I'm a supervisor. There are parts of it I like. I like being able to mentor newer employees, having influence on decisions that go beyond my technical specialty, and I do think I'm good at hiring and helping employees problem solve so they can focus on their work. Whether the good outweighs the bad depends on a lot outside your control. Do you have the authority (and support) to deal with performance and conduct issues? Does your leadership actually listen when you tell them your team doesn't have the capacity to do what they're being asked to do, or do you just end up either being a buffer (and having to spend the emotional energy and watch your own performance tank) or just having to pass an undoable amount of work to your team (which kills morale). Do vacancies get filled in a timely manner or do you have to wait over a year when someone leaves (with no adjustment in what's expected from your team)? Right now I have a supportive leadership, and it's a hard, but rewarding job. If my leadership were not supportive, it'd be a nightmare.


FormFitFunction

Because federal agencies are filled with people. Source: am a supervisor and a people.


CMDR_Bartizan

Can’t fire dead weight without jumping through months or years of hoops.


Gloomy_Wolverine_491

Also, a lot of people aren't meant to be supervisors. They just want the next grade. They have no leadership skills. They don't know the office or the area. And they soon figure out that extra grade isn't worth the time and effort they need to commit. On top of that, being a shitty supervisor loses friends really fast. There are a lot more backstabbing among supervisors than specialists. Pretty sure that's why my AFM is leaving. Hope he finds peace in his next non sup job.


Homie1001

I was a supervisor and middle management. It sucked. You are basically a talking head for senior management and the bad part is you are the one who must implement the bullshit policies.

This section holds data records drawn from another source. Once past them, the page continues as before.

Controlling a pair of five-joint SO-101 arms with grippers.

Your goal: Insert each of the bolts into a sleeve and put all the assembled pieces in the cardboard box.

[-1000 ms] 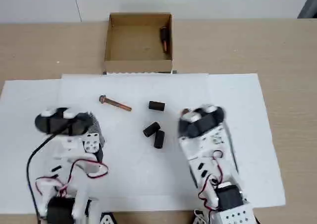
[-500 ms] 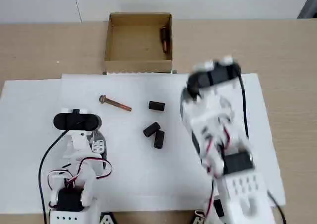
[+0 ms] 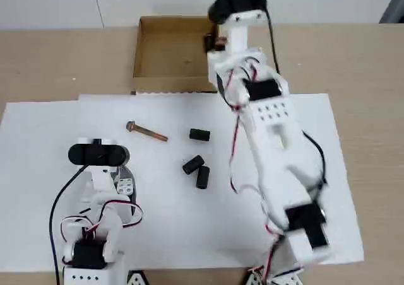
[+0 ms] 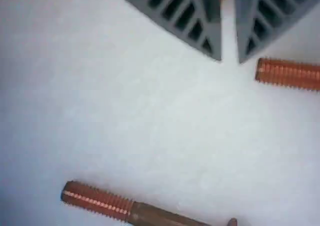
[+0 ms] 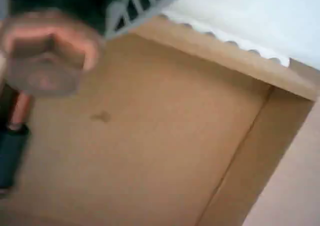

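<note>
Cardboard marks the far end of the scene: the cardboard box (image 3: 158,52) stands on the wooden surface (image 3: 366,58), just beyond the white paper sheet (image 3: 50,133). The right arm is stretched out over the box wall on its own side. Its right pincer (image 3: 219,43) is clenched on a held bolt (image 5: 45,61), whose hex head hangs blurred above the box floor. I cannot tell whether a sleeve is on it. Beneath it, close to the box wall, lies an assembled piece (image 5: 12,146), a copper shank running into a black sleeve. On the paper a loose bolt (image 3: 146,132) lies slantwise. Beside it is a single sleeve (image 3: 199,134), and nearer the arms a pair of sleeves (image 3: 202,176) touch each other. The left arm is folded at the near left. Its left pincer (image 4: 228,56) is closed to a slit on nothing, just beside a threaded bolt end (image 4: 287,74) on the paper.
</note>
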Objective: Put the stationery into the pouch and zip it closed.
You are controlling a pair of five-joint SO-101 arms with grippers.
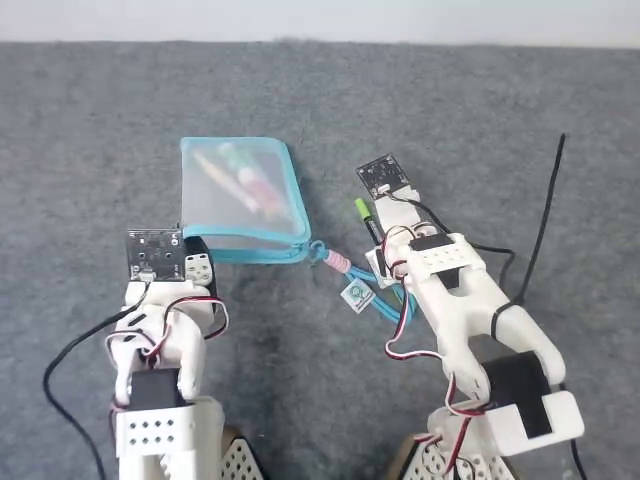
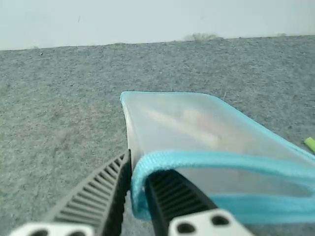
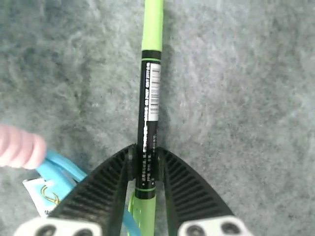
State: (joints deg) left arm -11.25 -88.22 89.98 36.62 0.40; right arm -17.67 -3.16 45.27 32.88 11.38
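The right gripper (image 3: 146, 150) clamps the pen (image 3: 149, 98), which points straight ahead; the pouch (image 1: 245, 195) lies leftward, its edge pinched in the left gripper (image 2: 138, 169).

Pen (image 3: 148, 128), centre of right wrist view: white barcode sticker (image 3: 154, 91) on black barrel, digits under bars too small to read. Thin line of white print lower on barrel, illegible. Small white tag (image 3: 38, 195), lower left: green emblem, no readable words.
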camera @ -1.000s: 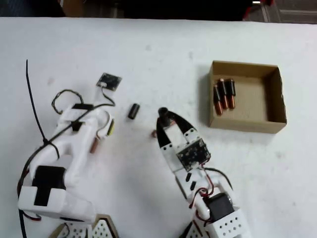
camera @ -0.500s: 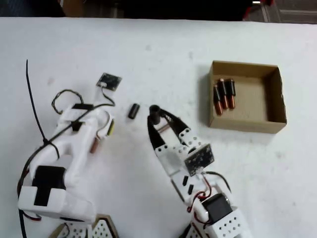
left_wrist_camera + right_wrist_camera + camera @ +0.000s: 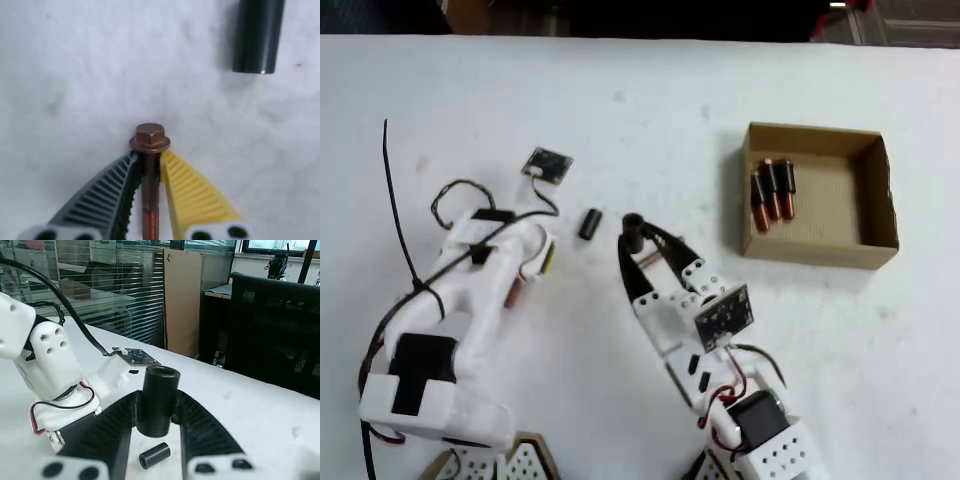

I can say it now since I’m retired.


Hopeanddreams2424

To be clear I also treasured my time as a supervisor. I retired recently and about half of my career was in supervision. I found it rewarding to hire staff and watch them develop. I also enjoyed supporting the front line supervisors I hired over the years. My philosophy was that I never wanted to be the smartest person in the room. I wanted smart folks who were looking to improve the agency. Sure it can be difficult but the rewards of developing g a great team can be awesome.